Record set
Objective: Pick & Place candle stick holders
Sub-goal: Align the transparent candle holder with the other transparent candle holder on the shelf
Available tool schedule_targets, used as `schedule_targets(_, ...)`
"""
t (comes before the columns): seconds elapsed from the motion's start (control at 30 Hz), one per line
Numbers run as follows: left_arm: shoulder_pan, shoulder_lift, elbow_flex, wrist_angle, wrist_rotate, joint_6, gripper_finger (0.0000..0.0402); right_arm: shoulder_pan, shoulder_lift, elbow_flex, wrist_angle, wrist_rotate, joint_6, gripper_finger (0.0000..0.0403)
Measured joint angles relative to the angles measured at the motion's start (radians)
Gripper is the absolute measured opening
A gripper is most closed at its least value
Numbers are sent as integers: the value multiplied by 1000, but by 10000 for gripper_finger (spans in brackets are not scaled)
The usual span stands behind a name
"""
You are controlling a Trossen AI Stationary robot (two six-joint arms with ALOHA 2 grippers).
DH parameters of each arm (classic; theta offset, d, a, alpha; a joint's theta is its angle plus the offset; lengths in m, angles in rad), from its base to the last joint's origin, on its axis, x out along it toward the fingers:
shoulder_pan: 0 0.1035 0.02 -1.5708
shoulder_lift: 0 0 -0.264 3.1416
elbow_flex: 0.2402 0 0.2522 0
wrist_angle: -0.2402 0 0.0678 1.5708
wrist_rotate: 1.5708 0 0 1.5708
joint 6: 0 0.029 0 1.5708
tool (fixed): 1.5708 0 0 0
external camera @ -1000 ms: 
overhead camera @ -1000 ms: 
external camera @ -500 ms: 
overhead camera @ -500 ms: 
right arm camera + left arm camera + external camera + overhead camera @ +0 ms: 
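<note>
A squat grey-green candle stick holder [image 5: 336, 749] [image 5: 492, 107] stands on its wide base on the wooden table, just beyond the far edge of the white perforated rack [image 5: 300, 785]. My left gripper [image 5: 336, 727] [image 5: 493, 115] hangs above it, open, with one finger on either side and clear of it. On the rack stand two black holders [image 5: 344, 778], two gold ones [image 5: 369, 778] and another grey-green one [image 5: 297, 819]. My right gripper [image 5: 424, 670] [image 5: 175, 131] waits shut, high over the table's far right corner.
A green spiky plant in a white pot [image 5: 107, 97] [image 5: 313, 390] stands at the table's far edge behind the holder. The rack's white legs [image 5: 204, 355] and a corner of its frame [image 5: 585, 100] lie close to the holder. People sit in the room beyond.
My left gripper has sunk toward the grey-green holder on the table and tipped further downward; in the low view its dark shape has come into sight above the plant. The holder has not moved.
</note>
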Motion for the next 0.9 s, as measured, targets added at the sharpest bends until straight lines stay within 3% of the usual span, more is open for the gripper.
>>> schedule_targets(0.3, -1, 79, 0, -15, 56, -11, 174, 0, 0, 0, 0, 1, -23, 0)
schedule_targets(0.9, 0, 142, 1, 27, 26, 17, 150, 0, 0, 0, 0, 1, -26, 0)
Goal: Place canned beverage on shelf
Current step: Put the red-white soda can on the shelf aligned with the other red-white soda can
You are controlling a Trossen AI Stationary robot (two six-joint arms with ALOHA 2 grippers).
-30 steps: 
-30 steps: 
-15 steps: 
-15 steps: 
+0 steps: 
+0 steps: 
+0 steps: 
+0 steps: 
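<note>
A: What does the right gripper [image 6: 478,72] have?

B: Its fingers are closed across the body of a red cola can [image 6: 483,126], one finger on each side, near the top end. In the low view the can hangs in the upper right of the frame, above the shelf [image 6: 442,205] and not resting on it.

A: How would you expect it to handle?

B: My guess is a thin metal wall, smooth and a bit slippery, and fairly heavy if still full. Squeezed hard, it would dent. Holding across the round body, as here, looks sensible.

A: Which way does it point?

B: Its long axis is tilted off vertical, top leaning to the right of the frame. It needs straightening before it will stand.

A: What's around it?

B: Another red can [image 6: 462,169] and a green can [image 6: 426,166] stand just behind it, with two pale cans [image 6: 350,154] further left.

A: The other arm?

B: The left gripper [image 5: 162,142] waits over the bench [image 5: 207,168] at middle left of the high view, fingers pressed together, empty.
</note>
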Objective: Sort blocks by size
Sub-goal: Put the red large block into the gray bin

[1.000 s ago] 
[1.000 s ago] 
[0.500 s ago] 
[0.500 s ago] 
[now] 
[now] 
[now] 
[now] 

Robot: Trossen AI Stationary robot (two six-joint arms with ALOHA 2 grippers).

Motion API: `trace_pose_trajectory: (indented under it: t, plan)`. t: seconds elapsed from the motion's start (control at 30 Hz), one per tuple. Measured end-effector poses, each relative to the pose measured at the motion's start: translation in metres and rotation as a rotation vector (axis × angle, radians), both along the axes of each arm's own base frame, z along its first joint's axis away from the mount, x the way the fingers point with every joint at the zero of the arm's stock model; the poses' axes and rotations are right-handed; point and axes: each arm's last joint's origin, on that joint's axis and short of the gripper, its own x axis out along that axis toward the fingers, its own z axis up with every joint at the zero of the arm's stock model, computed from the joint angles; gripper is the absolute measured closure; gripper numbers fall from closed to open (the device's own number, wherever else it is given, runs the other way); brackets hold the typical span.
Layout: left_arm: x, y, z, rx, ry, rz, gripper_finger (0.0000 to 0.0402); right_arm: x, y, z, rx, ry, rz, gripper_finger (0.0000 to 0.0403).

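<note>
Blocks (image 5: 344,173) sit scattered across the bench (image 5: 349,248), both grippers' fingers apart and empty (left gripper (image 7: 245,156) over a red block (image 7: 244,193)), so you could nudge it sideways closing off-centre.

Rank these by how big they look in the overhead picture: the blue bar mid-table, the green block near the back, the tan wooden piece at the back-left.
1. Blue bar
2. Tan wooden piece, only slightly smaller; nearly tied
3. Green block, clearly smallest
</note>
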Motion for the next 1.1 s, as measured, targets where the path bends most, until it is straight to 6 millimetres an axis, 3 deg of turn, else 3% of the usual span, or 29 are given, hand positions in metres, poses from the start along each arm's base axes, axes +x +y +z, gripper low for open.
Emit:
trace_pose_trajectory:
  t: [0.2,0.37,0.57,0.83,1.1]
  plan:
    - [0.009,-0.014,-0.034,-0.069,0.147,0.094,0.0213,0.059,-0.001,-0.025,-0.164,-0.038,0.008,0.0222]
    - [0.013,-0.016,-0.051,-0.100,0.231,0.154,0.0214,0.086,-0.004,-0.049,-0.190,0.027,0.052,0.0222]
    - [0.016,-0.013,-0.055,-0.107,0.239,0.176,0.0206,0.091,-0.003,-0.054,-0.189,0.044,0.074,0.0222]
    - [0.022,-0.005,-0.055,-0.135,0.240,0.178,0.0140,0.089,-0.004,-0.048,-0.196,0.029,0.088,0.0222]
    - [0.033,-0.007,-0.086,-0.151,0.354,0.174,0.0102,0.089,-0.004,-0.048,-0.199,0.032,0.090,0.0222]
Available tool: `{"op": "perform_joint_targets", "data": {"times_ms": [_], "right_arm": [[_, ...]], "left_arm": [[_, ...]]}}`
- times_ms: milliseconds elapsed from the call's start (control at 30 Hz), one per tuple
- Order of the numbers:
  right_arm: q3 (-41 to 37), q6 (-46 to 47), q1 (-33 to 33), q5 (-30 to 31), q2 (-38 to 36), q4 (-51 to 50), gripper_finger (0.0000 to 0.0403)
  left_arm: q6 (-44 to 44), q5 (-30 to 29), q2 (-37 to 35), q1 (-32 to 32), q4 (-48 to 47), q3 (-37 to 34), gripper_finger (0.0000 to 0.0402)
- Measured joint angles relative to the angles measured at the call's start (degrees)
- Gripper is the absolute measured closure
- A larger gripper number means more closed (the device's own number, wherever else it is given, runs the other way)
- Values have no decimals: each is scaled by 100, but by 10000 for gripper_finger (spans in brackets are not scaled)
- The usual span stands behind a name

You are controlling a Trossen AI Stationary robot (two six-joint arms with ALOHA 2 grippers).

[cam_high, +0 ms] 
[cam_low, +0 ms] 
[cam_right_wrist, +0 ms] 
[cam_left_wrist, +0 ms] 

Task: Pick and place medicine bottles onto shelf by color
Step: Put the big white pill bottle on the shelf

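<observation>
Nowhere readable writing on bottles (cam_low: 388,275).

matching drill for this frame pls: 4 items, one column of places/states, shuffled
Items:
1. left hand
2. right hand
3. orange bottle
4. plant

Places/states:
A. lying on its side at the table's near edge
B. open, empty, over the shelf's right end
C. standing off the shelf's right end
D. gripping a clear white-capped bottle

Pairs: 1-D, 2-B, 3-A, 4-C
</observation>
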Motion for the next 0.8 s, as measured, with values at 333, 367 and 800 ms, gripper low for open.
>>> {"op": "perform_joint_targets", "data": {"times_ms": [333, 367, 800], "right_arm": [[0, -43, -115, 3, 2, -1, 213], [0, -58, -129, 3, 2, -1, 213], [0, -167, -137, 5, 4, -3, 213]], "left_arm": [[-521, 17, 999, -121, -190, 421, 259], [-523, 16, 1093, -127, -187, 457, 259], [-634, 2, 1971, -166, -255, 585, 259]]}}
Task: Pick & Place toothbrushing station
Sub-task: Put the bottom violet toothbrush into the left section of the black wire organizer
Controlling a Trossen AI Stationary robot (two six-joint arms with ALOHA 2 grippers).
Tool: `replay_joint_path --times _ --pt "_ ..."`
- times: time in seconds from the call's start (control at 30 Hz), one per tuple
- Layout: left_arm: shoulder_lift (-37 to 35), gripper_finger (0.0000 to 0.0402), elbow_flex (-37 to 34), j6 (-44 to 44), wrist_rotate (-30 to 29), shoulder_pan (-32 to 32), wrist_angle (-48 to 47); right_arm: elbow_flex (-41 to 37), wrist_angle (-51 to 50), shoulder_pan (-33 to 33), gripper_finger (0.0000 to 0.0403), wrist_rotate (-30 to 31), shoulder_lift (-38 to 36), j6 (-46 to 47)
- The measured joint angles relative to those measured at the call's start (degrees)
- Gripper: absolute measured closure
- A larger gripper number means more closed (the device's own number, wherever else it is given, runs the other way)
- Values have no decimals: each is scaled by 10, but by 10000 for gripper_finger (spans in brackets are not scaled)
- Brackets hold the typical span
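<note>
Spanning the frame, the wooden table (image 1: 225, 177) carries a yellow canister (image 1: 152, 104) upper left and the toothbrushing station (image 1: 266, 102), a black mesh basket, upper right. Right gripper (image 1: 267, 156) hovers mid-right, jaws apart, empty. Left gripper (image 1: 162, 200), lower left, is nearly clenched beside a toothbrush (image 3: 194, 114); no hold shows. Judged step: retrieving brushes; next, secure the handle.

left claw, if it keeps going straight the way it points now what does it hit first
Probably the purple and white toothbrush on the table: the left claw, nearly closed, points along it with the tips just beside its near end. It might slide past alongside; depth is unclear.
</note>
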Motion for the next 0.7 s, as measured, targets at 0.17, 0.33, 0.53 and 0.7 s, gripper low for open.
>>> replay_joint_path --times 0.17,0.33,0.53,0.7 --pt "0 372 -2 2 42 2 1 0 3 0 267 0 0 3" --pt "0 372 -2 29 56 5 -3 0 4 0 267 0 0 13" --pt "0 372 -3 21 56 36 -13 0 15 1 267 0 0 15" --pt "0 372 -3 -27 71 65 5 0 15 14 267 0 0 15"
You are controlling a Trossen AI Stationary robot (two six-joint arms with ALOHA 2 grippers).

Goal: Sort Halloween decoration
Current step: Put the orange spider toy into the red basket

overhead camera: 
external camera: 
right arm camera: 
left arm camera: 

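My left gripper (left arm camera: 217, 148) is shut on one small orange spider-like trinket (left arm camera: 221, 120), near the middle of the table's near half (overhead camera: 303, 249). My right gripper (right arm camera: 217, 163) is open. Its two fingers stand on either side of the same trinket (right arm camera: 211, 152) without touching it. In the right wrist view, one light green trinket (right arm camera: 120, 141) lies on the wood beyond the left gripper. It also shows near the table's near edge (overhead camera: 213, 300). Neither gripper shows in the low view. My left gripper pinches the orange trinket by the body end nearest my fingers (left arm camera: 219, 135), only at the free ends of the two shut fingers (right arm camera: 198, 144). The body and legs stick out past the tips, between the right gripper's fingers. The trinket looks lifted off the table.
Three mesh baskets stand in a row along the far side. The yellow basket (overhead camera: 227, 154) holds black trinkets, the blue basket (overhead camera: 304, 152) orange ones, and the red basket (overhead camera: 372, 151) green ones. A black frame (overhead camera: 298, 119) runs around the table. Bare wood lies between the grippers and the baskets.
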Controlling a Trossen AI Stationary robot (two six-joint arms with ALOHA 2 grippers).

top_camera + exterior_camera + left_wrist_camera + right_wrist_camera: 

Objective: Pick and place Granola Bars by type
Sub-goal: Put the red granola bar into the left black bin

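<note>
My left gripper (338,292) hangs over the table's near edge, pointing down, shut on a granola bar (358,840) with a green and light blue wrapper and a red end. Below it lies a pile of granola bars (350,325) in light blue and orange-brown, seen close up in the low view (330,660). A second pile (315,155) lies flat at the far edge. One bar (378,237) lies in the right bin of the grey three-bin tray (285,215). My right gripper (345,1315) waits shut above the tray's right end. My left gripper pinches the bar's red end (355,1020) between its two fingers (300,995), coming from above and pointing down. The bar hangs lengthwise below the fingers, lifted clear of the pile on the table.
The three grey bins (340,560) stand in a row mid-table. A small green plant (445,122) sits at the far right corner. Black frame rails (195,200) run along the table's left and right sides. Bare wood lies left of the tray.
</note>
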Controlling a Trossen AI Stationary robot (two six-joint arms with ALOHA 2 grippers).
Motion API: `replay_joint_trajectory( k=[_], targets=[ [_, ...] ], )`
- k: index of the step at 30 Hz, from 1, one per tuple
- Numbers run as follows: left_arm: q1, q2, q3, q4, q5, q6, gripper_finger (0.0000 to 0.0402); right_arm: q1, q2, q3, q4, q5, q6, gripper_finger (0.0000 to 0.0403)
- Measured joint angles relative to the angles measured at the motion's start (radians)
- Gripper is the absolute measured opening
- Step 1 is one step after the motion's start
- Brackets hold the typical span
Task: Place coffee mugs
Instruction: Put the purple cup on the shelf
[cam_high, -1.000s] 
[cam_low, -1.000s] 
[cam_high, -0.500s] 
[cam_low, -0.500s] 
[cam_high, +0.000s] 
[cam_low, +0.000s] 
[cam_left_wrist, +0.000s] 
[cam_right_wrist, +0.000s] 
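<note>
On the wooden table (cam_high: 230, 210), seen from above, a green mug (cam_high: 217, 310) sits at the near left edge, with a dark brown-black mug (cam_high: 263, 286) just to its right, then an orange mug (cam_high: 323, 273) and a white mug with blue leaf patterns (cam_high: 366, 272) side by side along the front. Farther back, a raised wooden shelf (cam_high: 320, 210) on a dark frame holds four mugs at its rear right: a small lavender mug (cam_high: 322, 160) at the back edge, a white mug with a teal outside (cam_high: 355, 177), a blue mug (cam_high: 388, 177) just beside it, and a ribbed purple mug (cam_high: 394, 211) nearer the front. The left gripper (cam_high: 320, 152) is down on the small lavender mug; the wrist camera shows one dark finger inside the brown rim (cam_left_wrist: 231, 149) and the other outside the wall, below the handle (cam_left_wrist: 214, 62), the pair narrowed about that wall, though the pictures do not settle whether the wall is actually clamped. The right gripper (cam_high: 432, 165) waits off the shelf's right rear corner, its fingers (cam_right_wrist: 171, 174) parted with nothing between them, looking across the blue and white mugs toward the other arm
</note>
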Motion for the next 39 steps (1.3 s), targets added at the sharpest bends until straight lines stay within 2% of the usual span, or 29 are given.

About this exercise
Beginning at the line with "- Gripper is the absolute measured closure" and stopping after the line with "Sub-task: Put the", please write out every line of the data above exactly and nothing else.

Answer box
- Gripper is the absolute measured closure
- A larger gripper number means more closed (the device's own number, wherever else it is given, runs the other way)
- Values have no decimals: each is scaled by 100, but by 10000 for gripper_finger (spans in brackets are not scaled)
- The usual span stands behind a name

You are controlling a Trossen AI Stationary robot (two six-joint arms with ALOHA 2 grippers).

[cam_high, +0 ms] 
[cam_low, +0 ms] 
[cam_right_wrist, +0 ms] 
[cam_left_wrist, +0 ms] 

Task: Pick and place medicine bottles onto shelf by color
Step: Put the big white pill bottle on the shelf

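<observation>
Nowhere readable writing on bottles (cam_low: 388,275).

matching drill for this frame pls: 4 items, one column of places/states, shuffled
Items:
1. left hand
2. right hand
3. orange bottle
4. plant

Places/states:
A. lying on its side at the table's near edge
B. open, empty, over the shelf's right end
C. standing off the shelf's right end
D. gripping a clear white-capped bottle

Pairs: 1-D, 2-B, 3-A, 4-C
</observation>
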Motion for the next 0.8 s, as measured, with values at 333, 367 and 800 ms, gripper low for open.
>>> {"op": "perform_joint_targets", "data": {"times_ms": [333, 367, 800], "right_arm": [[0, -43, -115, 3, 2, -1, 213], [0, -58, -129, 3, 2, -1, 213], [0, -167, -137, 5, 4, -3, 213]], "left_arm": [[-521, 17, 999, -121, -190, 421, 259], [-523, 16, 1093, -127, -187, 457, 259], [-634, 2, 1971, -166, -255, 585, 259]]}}
Task: Pick & Place toothbrushing station
Sub-task: Put the bottom violet toothbrush into the left section of the black wire organizer

The exercise asks for nothing further.